ACTIVITY =
Only one stretch of the data should be retyped: the lines from the line containing "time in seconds" through the line containing "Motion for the". Keep pictures out of it.

DATA EXCERPT =
-----
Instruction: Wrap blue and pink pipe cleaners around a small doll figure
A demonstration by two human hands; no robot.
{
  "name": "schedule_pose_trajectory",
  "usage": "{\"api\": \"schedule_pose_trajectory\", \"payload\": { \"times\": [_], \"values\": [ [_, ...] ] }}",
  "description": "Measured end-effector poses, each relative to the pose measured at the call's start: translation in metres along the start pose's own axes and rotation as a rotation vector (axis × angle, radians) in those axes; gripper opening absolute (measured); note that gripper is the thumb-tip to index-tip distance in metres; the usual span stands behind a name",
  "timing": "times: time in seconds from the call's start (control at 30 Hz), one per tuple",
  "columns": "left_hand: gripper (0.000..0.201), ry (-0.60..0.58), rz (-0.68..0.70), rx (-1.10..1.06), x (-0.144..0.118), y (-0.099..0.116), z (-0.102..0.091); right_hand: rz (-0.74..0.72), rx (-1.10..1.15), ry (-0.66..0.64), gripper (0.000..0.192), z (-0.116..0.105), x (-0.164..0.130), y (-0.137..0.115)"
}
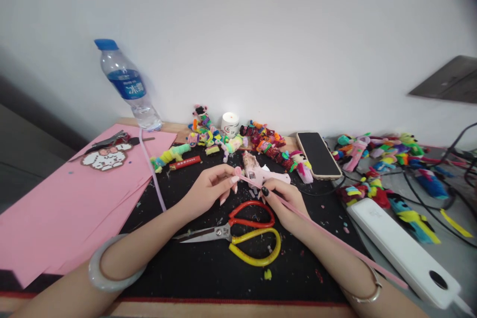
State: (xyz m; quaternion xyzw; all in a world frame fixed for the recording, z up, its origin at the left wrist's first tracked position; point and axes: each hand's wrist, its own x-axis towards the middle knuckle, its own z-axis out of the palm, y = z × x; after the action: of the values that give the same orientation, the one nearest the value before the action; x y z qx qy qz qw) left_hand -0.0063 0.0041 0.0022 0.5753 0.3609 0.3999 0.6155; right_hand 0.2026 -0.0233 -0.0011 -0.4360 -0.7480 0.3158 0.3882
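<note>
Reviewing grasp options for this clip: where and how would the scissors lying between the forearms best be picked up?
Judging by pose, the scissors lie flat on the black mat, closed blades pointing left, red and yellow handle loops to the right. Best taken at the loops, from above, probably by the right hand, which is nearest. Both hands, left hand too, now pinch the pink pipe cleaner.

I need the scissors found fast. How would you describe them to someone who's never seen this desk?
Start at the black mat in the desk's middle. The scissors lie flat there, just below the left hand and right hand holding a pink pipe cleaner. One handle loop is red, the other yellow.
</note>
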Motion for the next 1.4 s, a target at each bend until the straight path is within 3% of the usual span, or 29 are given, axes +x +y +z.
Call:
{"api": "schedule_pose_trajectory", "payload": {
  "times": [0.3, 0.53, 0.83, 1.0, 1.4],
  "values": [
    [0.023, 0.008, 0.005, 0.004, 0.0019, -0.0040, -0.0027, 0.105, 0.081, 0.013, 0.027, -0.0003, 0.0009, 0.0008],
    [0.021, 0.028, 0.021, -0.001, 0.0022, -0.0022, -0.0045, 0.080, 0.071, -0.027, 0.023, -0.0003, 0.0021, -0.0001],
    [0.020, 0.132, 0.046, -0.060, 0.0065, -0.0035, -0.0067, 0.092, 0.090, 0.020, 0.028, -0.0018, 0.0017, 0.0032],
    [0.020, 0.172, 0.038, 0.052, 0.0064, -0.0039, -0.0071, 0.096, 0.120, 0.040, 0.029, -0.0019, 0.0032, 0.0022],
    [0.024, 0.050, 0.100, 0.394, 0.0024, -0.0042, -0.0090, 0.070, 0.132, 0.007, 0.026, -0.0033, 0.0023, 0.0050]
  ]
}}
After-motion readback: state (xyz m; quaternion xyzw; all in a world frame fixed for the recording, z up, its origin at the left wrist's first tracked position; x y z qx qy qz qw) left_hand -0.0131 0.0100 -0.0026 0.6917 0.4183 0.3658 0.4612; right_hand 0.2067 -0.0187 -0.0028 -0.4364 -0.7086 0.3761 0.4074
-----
RESPONSE BOX =
  "timing": "times: time in seconds from the call's start (control at 30 Hz), one per tuple",
  "columns": "left_hand: gripper (0.000..0.201), ry (-0.60..0.58), rz (-0.68..0.70), rx (-1.10..1.06), x (-0.144..0.118), y (-0.099..0.116), z (-0.102..0.091); right_hand: rz (-0.74..0.72), rx (-1.10..1.15), ry (-0.66..0.64), gripper (0.000..0.192), z (-0.116..0.105), x (-0.164..0.130), y (-0.137..0.115)"
}
State: (xyz m; quaternion xyzw; all in a world frame fixed for the recording, z up, its origin at the left wrist's first tracked position; point and axes: each hand's wrist, its own x-axis towards the middle knuckle, its own z-axis out of the palm, y = z × x; after the action: of the values that give the same orientation, the one nearest the value before the action; x y z qx qy qz qw) left_hand -0.0063 0.0041 0.0022 0.5753 0.3609 0.3999 0.6155; right_hand 0.2026 -0.0233 -0.0011 -0.4360 -0.7480 0.3158 0.3882
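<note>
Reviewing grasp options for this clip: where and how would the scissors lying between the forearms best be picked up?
Judging by pose, the scissors lie flat on the black mat, closed blades pointing left, red and yellow handle loops to the right. Best taken at the loops, from above, probably by the right hand, which is nearest. Both hands, left hand too, now pinch the pink pipe cleaner.

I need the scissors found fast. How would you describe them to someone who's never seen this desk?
Start at the black mat in the desk's middle. The scissors lie flat there, just below the left hand and right hand holding a pink pipe cleaner. One handle loop is red, the other yellow.
</note>
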Motion for the next 1.4 s, a target at each bend until the straight path is within 3% of the usual span, or 29 are given, axes +x +y +z.

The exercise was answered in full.